Over the past year, the Dubai British School (DBS) has been approached by 20 people who have found online job advertisements that falsely used their name.

"Many of the victims email us to let us know that the name of the principal is being used or that they have become suspicious of the communications they are receiving," said Mark Ford, head of DBS.

He said this issue affected international schools around the world.

"We started to get a few suspicious emails in early 2009, which became more frequent by June 2009," added Mr Ford.

The scam targets job seekers applying for a position to teach English as a second language (ESL).

They are contacted directly by someone claiming to be the principal. On responding to the offer, they are asked to share their passport details and transfer money for processing work permits and rent.

Paul Coackley, the head of the British School Al Khubairat in the capital, said the school's name was used in similar fraud earlier this year.

"These scams are going on all the time online," he said. "We got a few emails from people to check out the authenticity of the offer. We do not advertise for ESL teachers."

Mr Coackley said they had referred the case to the police.

Allen Hermiston, 53, from Canada, saw an advertisement on an ESL website that looked "pretty official".

"When they asked for money, I looked up the school on the internet and contacted them," he said. "I did not send money but did give them personal information and my resume."

Other victims have wired more than Dh10,000 to the UAE as an "accommodation fee".

Javed M, an American, transferred Dh1,480 to Dubai for a work permit.

"They said it was also for the visa processing fee and it would be reimbursed to me with my first salary," he said. "I found the advert on a job website and applied to an email address provided by the website."

He said the fraudsters used the school's seal, letterhead and staff names.

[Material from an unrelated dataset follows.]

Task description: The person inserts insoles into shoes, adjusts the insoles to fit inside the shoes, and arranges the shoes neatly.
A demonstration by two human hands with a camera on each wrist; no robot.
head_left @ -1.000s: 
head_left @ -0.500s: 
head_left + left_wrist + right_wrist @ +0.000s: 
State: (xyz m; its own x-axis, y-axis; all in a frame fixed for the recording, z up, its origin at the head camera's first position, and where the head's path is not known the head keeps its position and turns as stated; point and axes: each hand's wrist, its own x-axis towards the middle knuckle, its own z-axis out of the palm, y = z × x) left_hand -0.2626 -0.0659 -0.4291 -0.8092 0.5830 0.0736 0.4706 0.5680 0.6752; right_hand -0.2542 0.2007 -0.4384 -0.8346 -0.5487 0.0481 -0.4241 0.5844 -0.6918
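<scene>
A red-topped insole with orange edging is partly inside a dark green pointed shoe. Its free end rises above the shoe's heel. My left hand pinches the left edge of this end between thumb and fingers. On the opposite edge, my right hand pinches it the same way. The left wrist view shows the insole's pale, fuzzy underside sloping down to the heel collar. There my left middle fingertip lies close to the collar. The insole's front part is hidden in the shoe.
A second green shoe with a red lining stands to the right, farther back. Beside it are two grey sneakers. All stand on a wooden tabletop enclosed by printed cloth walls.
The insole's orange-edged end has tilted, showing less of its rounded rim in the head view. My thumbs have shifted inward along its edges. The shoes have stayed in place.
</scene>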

"They sent me documents, like a letter from the Ministry of Labour, and a school appointment letter," said Mr Javed, who lives in Morocco.

He said he fell for the scam because he was desperate for a position in the Middle East.

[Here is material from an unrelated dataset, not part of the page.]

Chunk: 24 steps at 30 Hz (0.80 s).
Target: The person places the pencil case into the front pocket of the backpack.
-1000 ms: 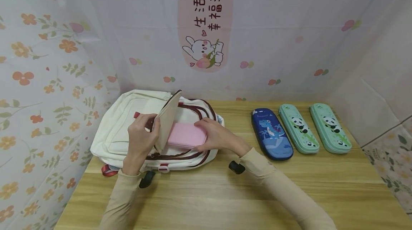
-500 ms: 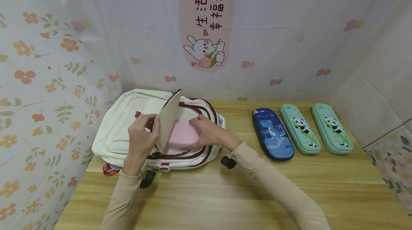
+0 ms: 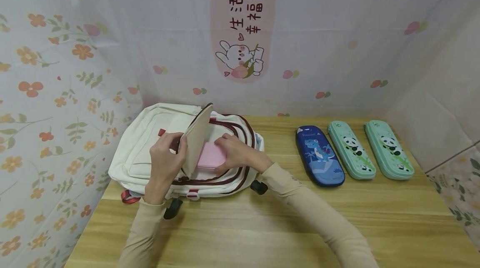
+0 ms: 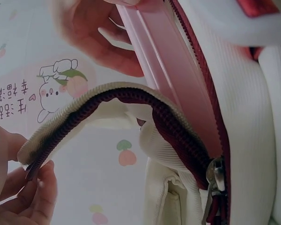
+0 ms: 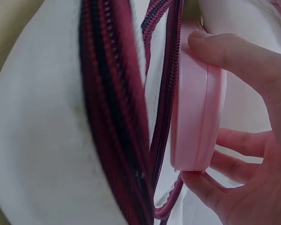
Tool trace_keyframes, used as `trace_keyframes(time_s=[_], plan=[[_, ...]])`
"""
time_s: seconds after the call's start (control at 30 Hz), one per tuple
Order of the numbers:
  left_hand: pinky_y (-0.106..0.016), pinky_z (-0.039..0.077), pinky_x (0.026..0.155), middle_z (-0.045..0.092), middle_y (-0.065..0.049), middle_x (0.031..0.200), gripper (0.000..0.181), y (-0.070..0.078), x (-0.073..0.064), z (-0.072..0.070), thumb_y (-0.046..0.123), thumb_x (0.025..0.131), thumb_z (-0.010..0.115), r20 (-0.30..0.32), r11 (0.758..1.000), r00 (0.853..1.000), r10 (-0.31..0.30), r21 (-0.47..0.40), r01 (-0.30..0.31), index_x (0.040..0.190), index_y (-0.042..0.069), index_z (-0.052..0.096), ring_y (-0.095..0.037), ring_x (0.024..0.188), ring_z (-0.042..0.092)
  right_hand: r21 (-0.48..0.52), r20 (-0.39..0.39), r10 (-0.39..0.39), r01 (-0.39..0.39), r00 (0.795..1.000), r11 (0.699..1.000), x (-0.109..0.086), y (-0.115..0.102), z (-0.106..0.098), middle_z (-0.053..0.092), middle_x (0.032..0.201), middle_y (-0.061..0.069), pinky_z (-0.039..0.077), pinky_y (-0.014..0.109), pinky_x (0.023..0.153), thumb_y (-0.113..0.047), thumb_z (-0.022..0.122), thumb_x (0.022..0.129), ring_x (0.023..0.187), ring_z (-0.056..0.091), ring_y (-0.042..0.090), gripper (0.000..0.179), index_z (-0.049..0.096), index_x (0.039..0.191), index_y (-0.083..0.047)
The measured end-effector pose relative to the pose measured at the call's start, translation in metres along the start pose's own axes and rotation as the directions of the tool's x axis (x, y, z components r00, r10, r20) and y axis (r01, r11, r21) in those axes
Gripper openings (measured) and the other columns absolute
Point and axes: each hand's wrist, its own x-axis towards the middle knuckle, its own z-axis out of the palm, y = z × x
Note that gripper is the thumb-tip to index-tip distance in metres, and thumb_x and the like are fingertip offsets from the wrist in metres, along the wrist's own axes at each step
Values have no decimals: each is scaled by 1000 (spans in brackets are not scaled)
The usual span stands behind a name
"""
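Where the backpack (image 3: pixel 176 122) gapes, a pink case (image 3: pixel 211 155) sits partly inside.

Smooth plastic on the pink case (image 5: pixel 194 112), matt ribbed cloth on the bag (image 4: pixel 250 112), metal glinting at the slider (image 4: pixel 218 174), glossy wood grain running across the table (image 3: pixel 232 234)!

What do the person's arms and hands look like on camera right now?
Both the left hand and the right hand are bare, with no gloves showing. The left sleeve and right sleeve are long, beige and fairly close-fitting, ending at the wrists. A small black piece shows by the left wrist, a similar one by the right. No cables are visible.
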Motion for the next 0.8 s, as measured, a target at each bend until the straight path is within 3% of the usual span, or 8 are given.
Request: trace_keyframes(time_s=[0.6, 0.8], plan=[[-20, 52, 55, 68, -15, 72, 7, -4, -4, 2, -1, 86, 68, -36, 999, 999, -30, -15, 30, 88, -6, 73, -23, 54, 64, 16, 29, 11, -12, 1000, 1000, 18, -9, 19, 58, 124, 15, 52, 34, 96, -37, 91, 72, 107, 58, 25, 85, 54, 138, 2], [-16, 50, 56, 69, -15, 73, 7, -2, -6, 2, -2, 86, 68, -35, 999, 998, -45, -11, 45, 88, -6, 73, -23, 55, 65, 15, 53, 18, -19, 998, 1000, 16, -9, 26, 57, 130, 15, 49, 35, 103, -39, 90, 74, 115, 58, 27, 87, 51, 141, 2]])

"I was looking for a job in the UAE and Saudi Arabia because there are scores of English teacher jobs available with benefits and no taxes."

Mr Ford said warnings had been posted on the DBS website to prevent other teachers falling for the scams and the local authorities had been contacted.

"We have asked all victims where they saw the advertisement and contacted these websites to inform them about the scam and ask them to remove the advertisement," he added.

"When in doubt contact the school directly," said Mr Coackley. "And never send any money as it is unusual for any reputable organisation to ask for money up front."

Mr Ford said they never hire any teacher without an interview in person. "The job description, salary scale and any other employment information is discussed face to face.

"We never ask for the transfer of money to process visa applications prior to arrival."